Lenin in die Grube

■ Das Berliner Modell

Man kann sie mit Efeu und Wildem Wein überwuchern lassen, den Verpackungskünstler Christo beauftragen oder sie in ein Granitfigurenkabinett stellen. Vorschläge zum Umgang mit unliebsamen Denkmalen gibt es viele.

1947 zum Beispiel entwilhelminisierte man die Berliner Siegesallee, ließ die Herrscher Brandenburgs und Preußens von Albrecht dem Bären bis Kaiser Wilhelm I. samt Gefolge abmontieren und verscharrte sie im Bellevue-Park. Dem Lenin-Denkmal des sowjetischen Bildhauers Nikolai Tomski ergeht es jetzt nicht anders, der Kopf und erste Teile des in der Demontage befindlichen Rumpfes liegen bereits in einer Sandgrube des Stadtforstes Berlin-Köpenick.

Die Kriterien, die die Denkmalwürdigkeit eines Objekts ausmachen, sind abhängig von seiner historischen, der künstlerischen, wissenschaftlichen oder städtebaulichen Bedeutung. Eines dieser Prüfkriterien allein ist ausreichend, um das Objekt in die Denkmalliste aufzunehmen. Erst „höherrangiges öffentliches Interesse“ ermöglicht eine Änderung dieses Status. Im Interesse der Öffentlichkeit soll nun auch der Abriß Lenins sein. Der Senator für Stadtentwicklung des neuen, ganzen Berlins, Volker Hassemer, beruft sich bei seiner Entscheidung auf die gewählten Vertreter der Bezirke, die sich gegen das monströse Denkmal entschieden haben. Das Urteil über weitere bildhauerische Hinterlassenschaften der DDR wird nicht anders ausfallen. Monumente wie das für Thälmann an der Greifswalder Straße oder für Marx und Engels auf dem gleichnamigen Forum (beides Berlin) werden Lenin in seiner Sandgrube Gesellschaft leisten.

Die Grube allerdings soll nur Zwischenstation sein. Letzte Ruhe sollen die Genossen auf dem alten Gutshof im märkischen Dorf Buch finden, wo bereits die Reste des Berliner Stadtschlosses lagern.
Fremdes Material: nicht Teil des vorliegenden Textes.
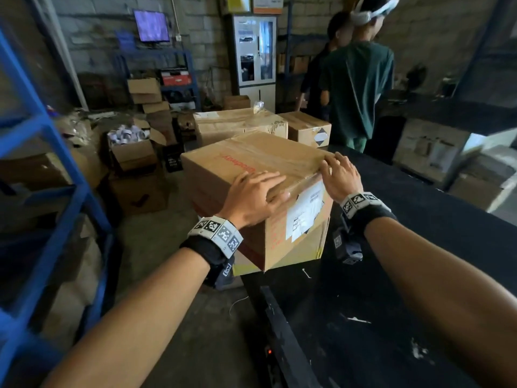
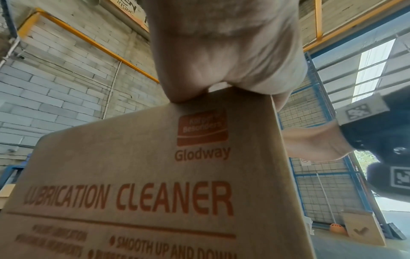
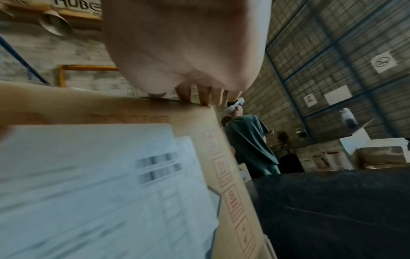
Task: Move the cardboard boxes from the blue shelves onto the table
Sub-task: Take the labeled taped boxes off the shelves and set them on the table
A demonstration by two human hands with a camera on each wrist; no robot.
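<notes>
A taped cardboard box (image 1: pixel 251 161) printed "Lubrication Cleaner", with a white label on its near side, stands at the left edge of the black table (image 1: pixel 419 247). My left hand (image 1: pixel 257 191) lies flat on the box's top at the near corner, fingers straight. My right hand (image 1: pixel 338 172) rests on the top's right edge, fingertips on the tape. The left wrist view has the left hand (image 2: pixel 221 52) pressing on the box (image 2: pixel 155 175) from above. The right wrist view shows the right hand (image 3: pixel 188 52) touching the box (image 3: pixel 224 157) at its top rim. The blue shelves (image 1: pixel 56 163) stand at my left.
Two more taped boxes (image 1: pixel 240 123) (image 1: pixel 307 128) sit just behind this one. Two people (image 1: pixel 358 79) stand beyond the table's far end. Open cartons (image 1: pixel 134 152) and clutter cover the floor between shelves and table. The table (image 3: pixel 332 210) stretches away on the right.
</notes>
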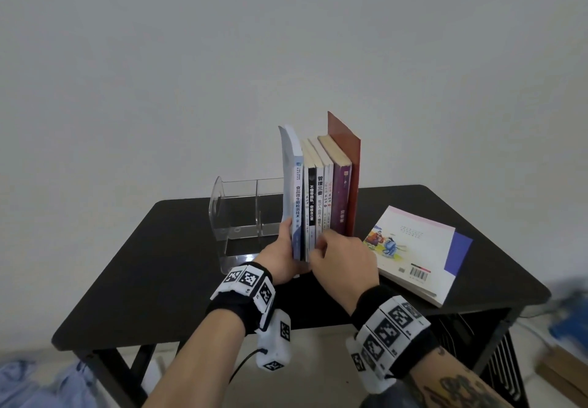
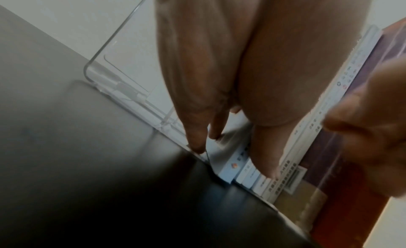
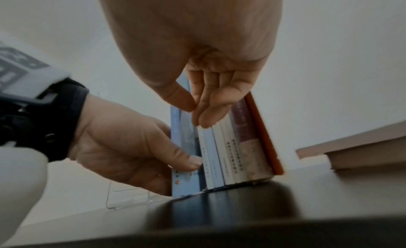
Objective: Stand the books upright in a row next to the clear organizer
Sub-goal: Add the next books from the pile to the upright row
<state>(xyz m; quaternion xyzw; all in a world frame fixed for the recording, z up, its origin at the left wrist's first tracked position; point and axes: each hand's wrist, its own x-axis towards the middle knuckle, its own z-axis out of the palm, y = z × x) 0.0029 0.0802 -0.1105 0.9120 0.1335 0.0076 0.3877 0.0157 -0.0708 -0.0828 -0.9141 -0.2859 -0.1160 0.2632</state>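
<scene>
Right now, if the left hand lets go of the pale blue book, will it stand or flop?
Probably flop: the pale blue book is thin and its top already curls toward the organizer. It likely stays up only while the left hand grips it.

Plain white wall (image 1: 286, 42) behind, flat even light. Black table (image 1: 159, 280) on black metal legs stands against it, over a pale floor (image 1: 318, 360). Blue cloth (image 1: 41, 385) lies on the floor lower left; blurred blue and cardboard items sit far right.
</scene>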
Dennoch: Man hat aus dem Umgang mit Denkmalen gelernt: Mußte Landeskonservator Helmut Engel noch vor 10 Jahren die von seinem „Vorgänger“ (Engel) im Bellevue-Park verbuddelten Statuen ausgraben lassen — ein Fünftel der Figuren war gar nicht mehr aufzufinden —, konserviert man heute die Bruchstücke der überkommenen Denkmale sorgfältig. So warten die steinernen Herren auf die milde Einsicht der Geschichte, ohne Schaden zu nehmen.